NewsGuard will license its ratings and Nutrition Labels to the various social media and search platforms and other aggregators of news and information so that they can offer the ratings and Nutrition Labels with their feeds. "We've had regular discussions with potential licensees," Crovitz said, "Their typical response has been that if we do what we say we are going to do, they will be highly interested in using NewsGuard as a way to respond to a problem whose dimensions are becoming increasingly clear."
"We know we are not a solution to everything bad that is happening online," said Brill. "But we are confident that we will add an important layer of protection for users, for advertisers, for the platforms, and for the country, while allowing the platforms to remain out of the editorial business. At a time when our nation's lead intelligence officials are warning that foreign powers will continue trying to meddle in our elections by spreading fake news," Brill added "we think it is all the more important to allow Americans to make informed choices about the information that they consume online."

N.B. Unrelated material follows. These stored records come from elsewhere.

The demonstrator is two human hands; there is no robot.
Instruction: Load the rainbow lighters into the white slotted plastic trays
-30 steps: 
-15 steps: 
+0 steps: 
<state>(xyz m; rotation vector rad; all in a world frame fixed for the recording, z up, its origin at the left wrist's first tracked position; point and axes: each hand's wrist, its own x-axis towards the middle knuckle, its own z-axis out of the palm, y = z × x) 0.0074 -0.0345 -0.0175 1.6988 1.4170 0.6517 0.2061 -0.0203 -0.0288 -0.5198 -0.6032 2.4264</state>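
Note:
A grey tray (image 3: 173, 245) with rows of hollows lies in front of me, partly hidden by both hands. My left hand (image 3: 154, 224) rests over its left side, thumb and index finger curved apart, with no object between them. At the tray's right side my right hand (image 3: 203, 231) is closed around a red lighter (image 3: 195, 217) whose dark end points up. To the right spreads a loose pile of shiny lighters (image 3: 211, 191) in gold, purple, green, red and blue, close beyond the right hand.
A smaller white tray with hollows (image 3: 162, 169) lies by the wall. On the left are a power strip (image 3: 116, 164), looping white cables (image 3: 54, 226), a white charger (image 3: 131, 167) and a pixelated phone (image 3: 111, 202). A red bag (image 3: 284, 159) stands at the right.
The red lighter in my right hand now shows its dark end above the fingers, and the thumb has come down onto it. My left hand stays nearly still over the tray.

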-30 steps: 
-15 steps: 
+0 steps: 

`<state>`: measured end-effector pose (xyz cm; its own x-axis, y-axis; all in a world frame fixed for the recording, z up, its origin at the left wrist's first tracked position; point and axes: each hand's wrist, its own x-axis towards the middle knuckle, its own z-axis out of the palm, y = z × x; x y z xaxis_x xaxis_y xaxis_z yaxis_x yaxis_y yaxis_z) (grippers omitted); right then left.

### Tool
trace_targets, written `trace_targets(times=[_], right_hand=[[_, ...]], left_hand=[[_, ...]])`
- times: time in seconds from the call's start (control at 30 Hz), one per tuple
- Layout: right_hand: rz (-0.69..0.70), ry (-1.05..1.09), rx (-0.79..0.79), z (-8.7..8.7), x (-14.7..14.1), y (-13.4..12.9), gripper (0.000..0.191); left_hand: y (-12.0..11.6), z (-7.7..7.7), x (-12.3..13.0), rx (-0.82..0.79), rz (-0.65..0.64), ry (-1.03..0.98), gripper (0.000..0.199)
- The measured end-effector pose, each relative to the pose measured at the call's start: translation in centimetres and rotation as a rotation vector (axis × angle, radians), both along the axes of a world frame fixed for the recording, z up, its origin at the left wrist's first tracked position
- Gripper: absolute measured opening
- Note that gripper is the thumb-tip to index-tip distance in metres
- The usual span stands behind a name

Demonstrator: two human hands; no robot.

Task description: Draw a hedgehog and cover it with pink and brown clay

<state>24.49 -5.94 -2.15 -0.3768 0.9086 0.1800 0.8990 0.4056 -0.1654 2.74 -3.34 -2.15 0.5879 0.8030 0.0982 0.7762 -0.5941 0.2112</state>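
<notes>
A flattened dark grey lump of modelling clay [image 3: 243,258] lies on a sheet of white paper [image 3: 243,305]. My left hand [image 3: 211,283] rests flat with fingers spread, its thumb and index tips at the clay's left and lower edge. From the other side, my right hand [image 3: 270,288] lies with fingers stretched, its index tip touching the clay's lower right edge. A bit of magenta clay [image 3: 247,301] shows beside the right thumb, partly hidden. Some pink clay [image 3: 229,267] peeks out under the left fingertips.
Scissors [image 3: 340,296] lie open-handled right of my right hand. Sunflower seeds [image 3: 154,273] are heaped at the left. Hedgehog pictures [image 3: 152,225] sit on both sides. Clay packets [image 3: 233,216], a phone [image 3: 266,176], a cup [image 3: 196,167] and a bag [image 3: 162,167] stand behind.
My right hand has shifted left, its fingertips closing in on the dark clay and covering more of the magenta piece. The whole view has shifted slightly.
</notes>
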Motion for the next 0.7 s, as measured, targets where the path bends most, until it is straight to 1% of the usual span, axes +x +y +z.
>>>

"Our strategy of reviewing sites, rather than individual articles," Crovitz explained, "allows us to achieve the scale necessary to provide information on more than 98% of the news and information that people read and share online."
NewsGuard will use the same strategy to expand to Spanish sites in the U.S. and to expand internationally once its English language service in the U.S. has been established. "Our potential licensees have all made clear the importance of quickly extending NewsGuard overseas, especially to countries perceived to have even more acute problems with untrustworthy digital news,'" Crovitz said.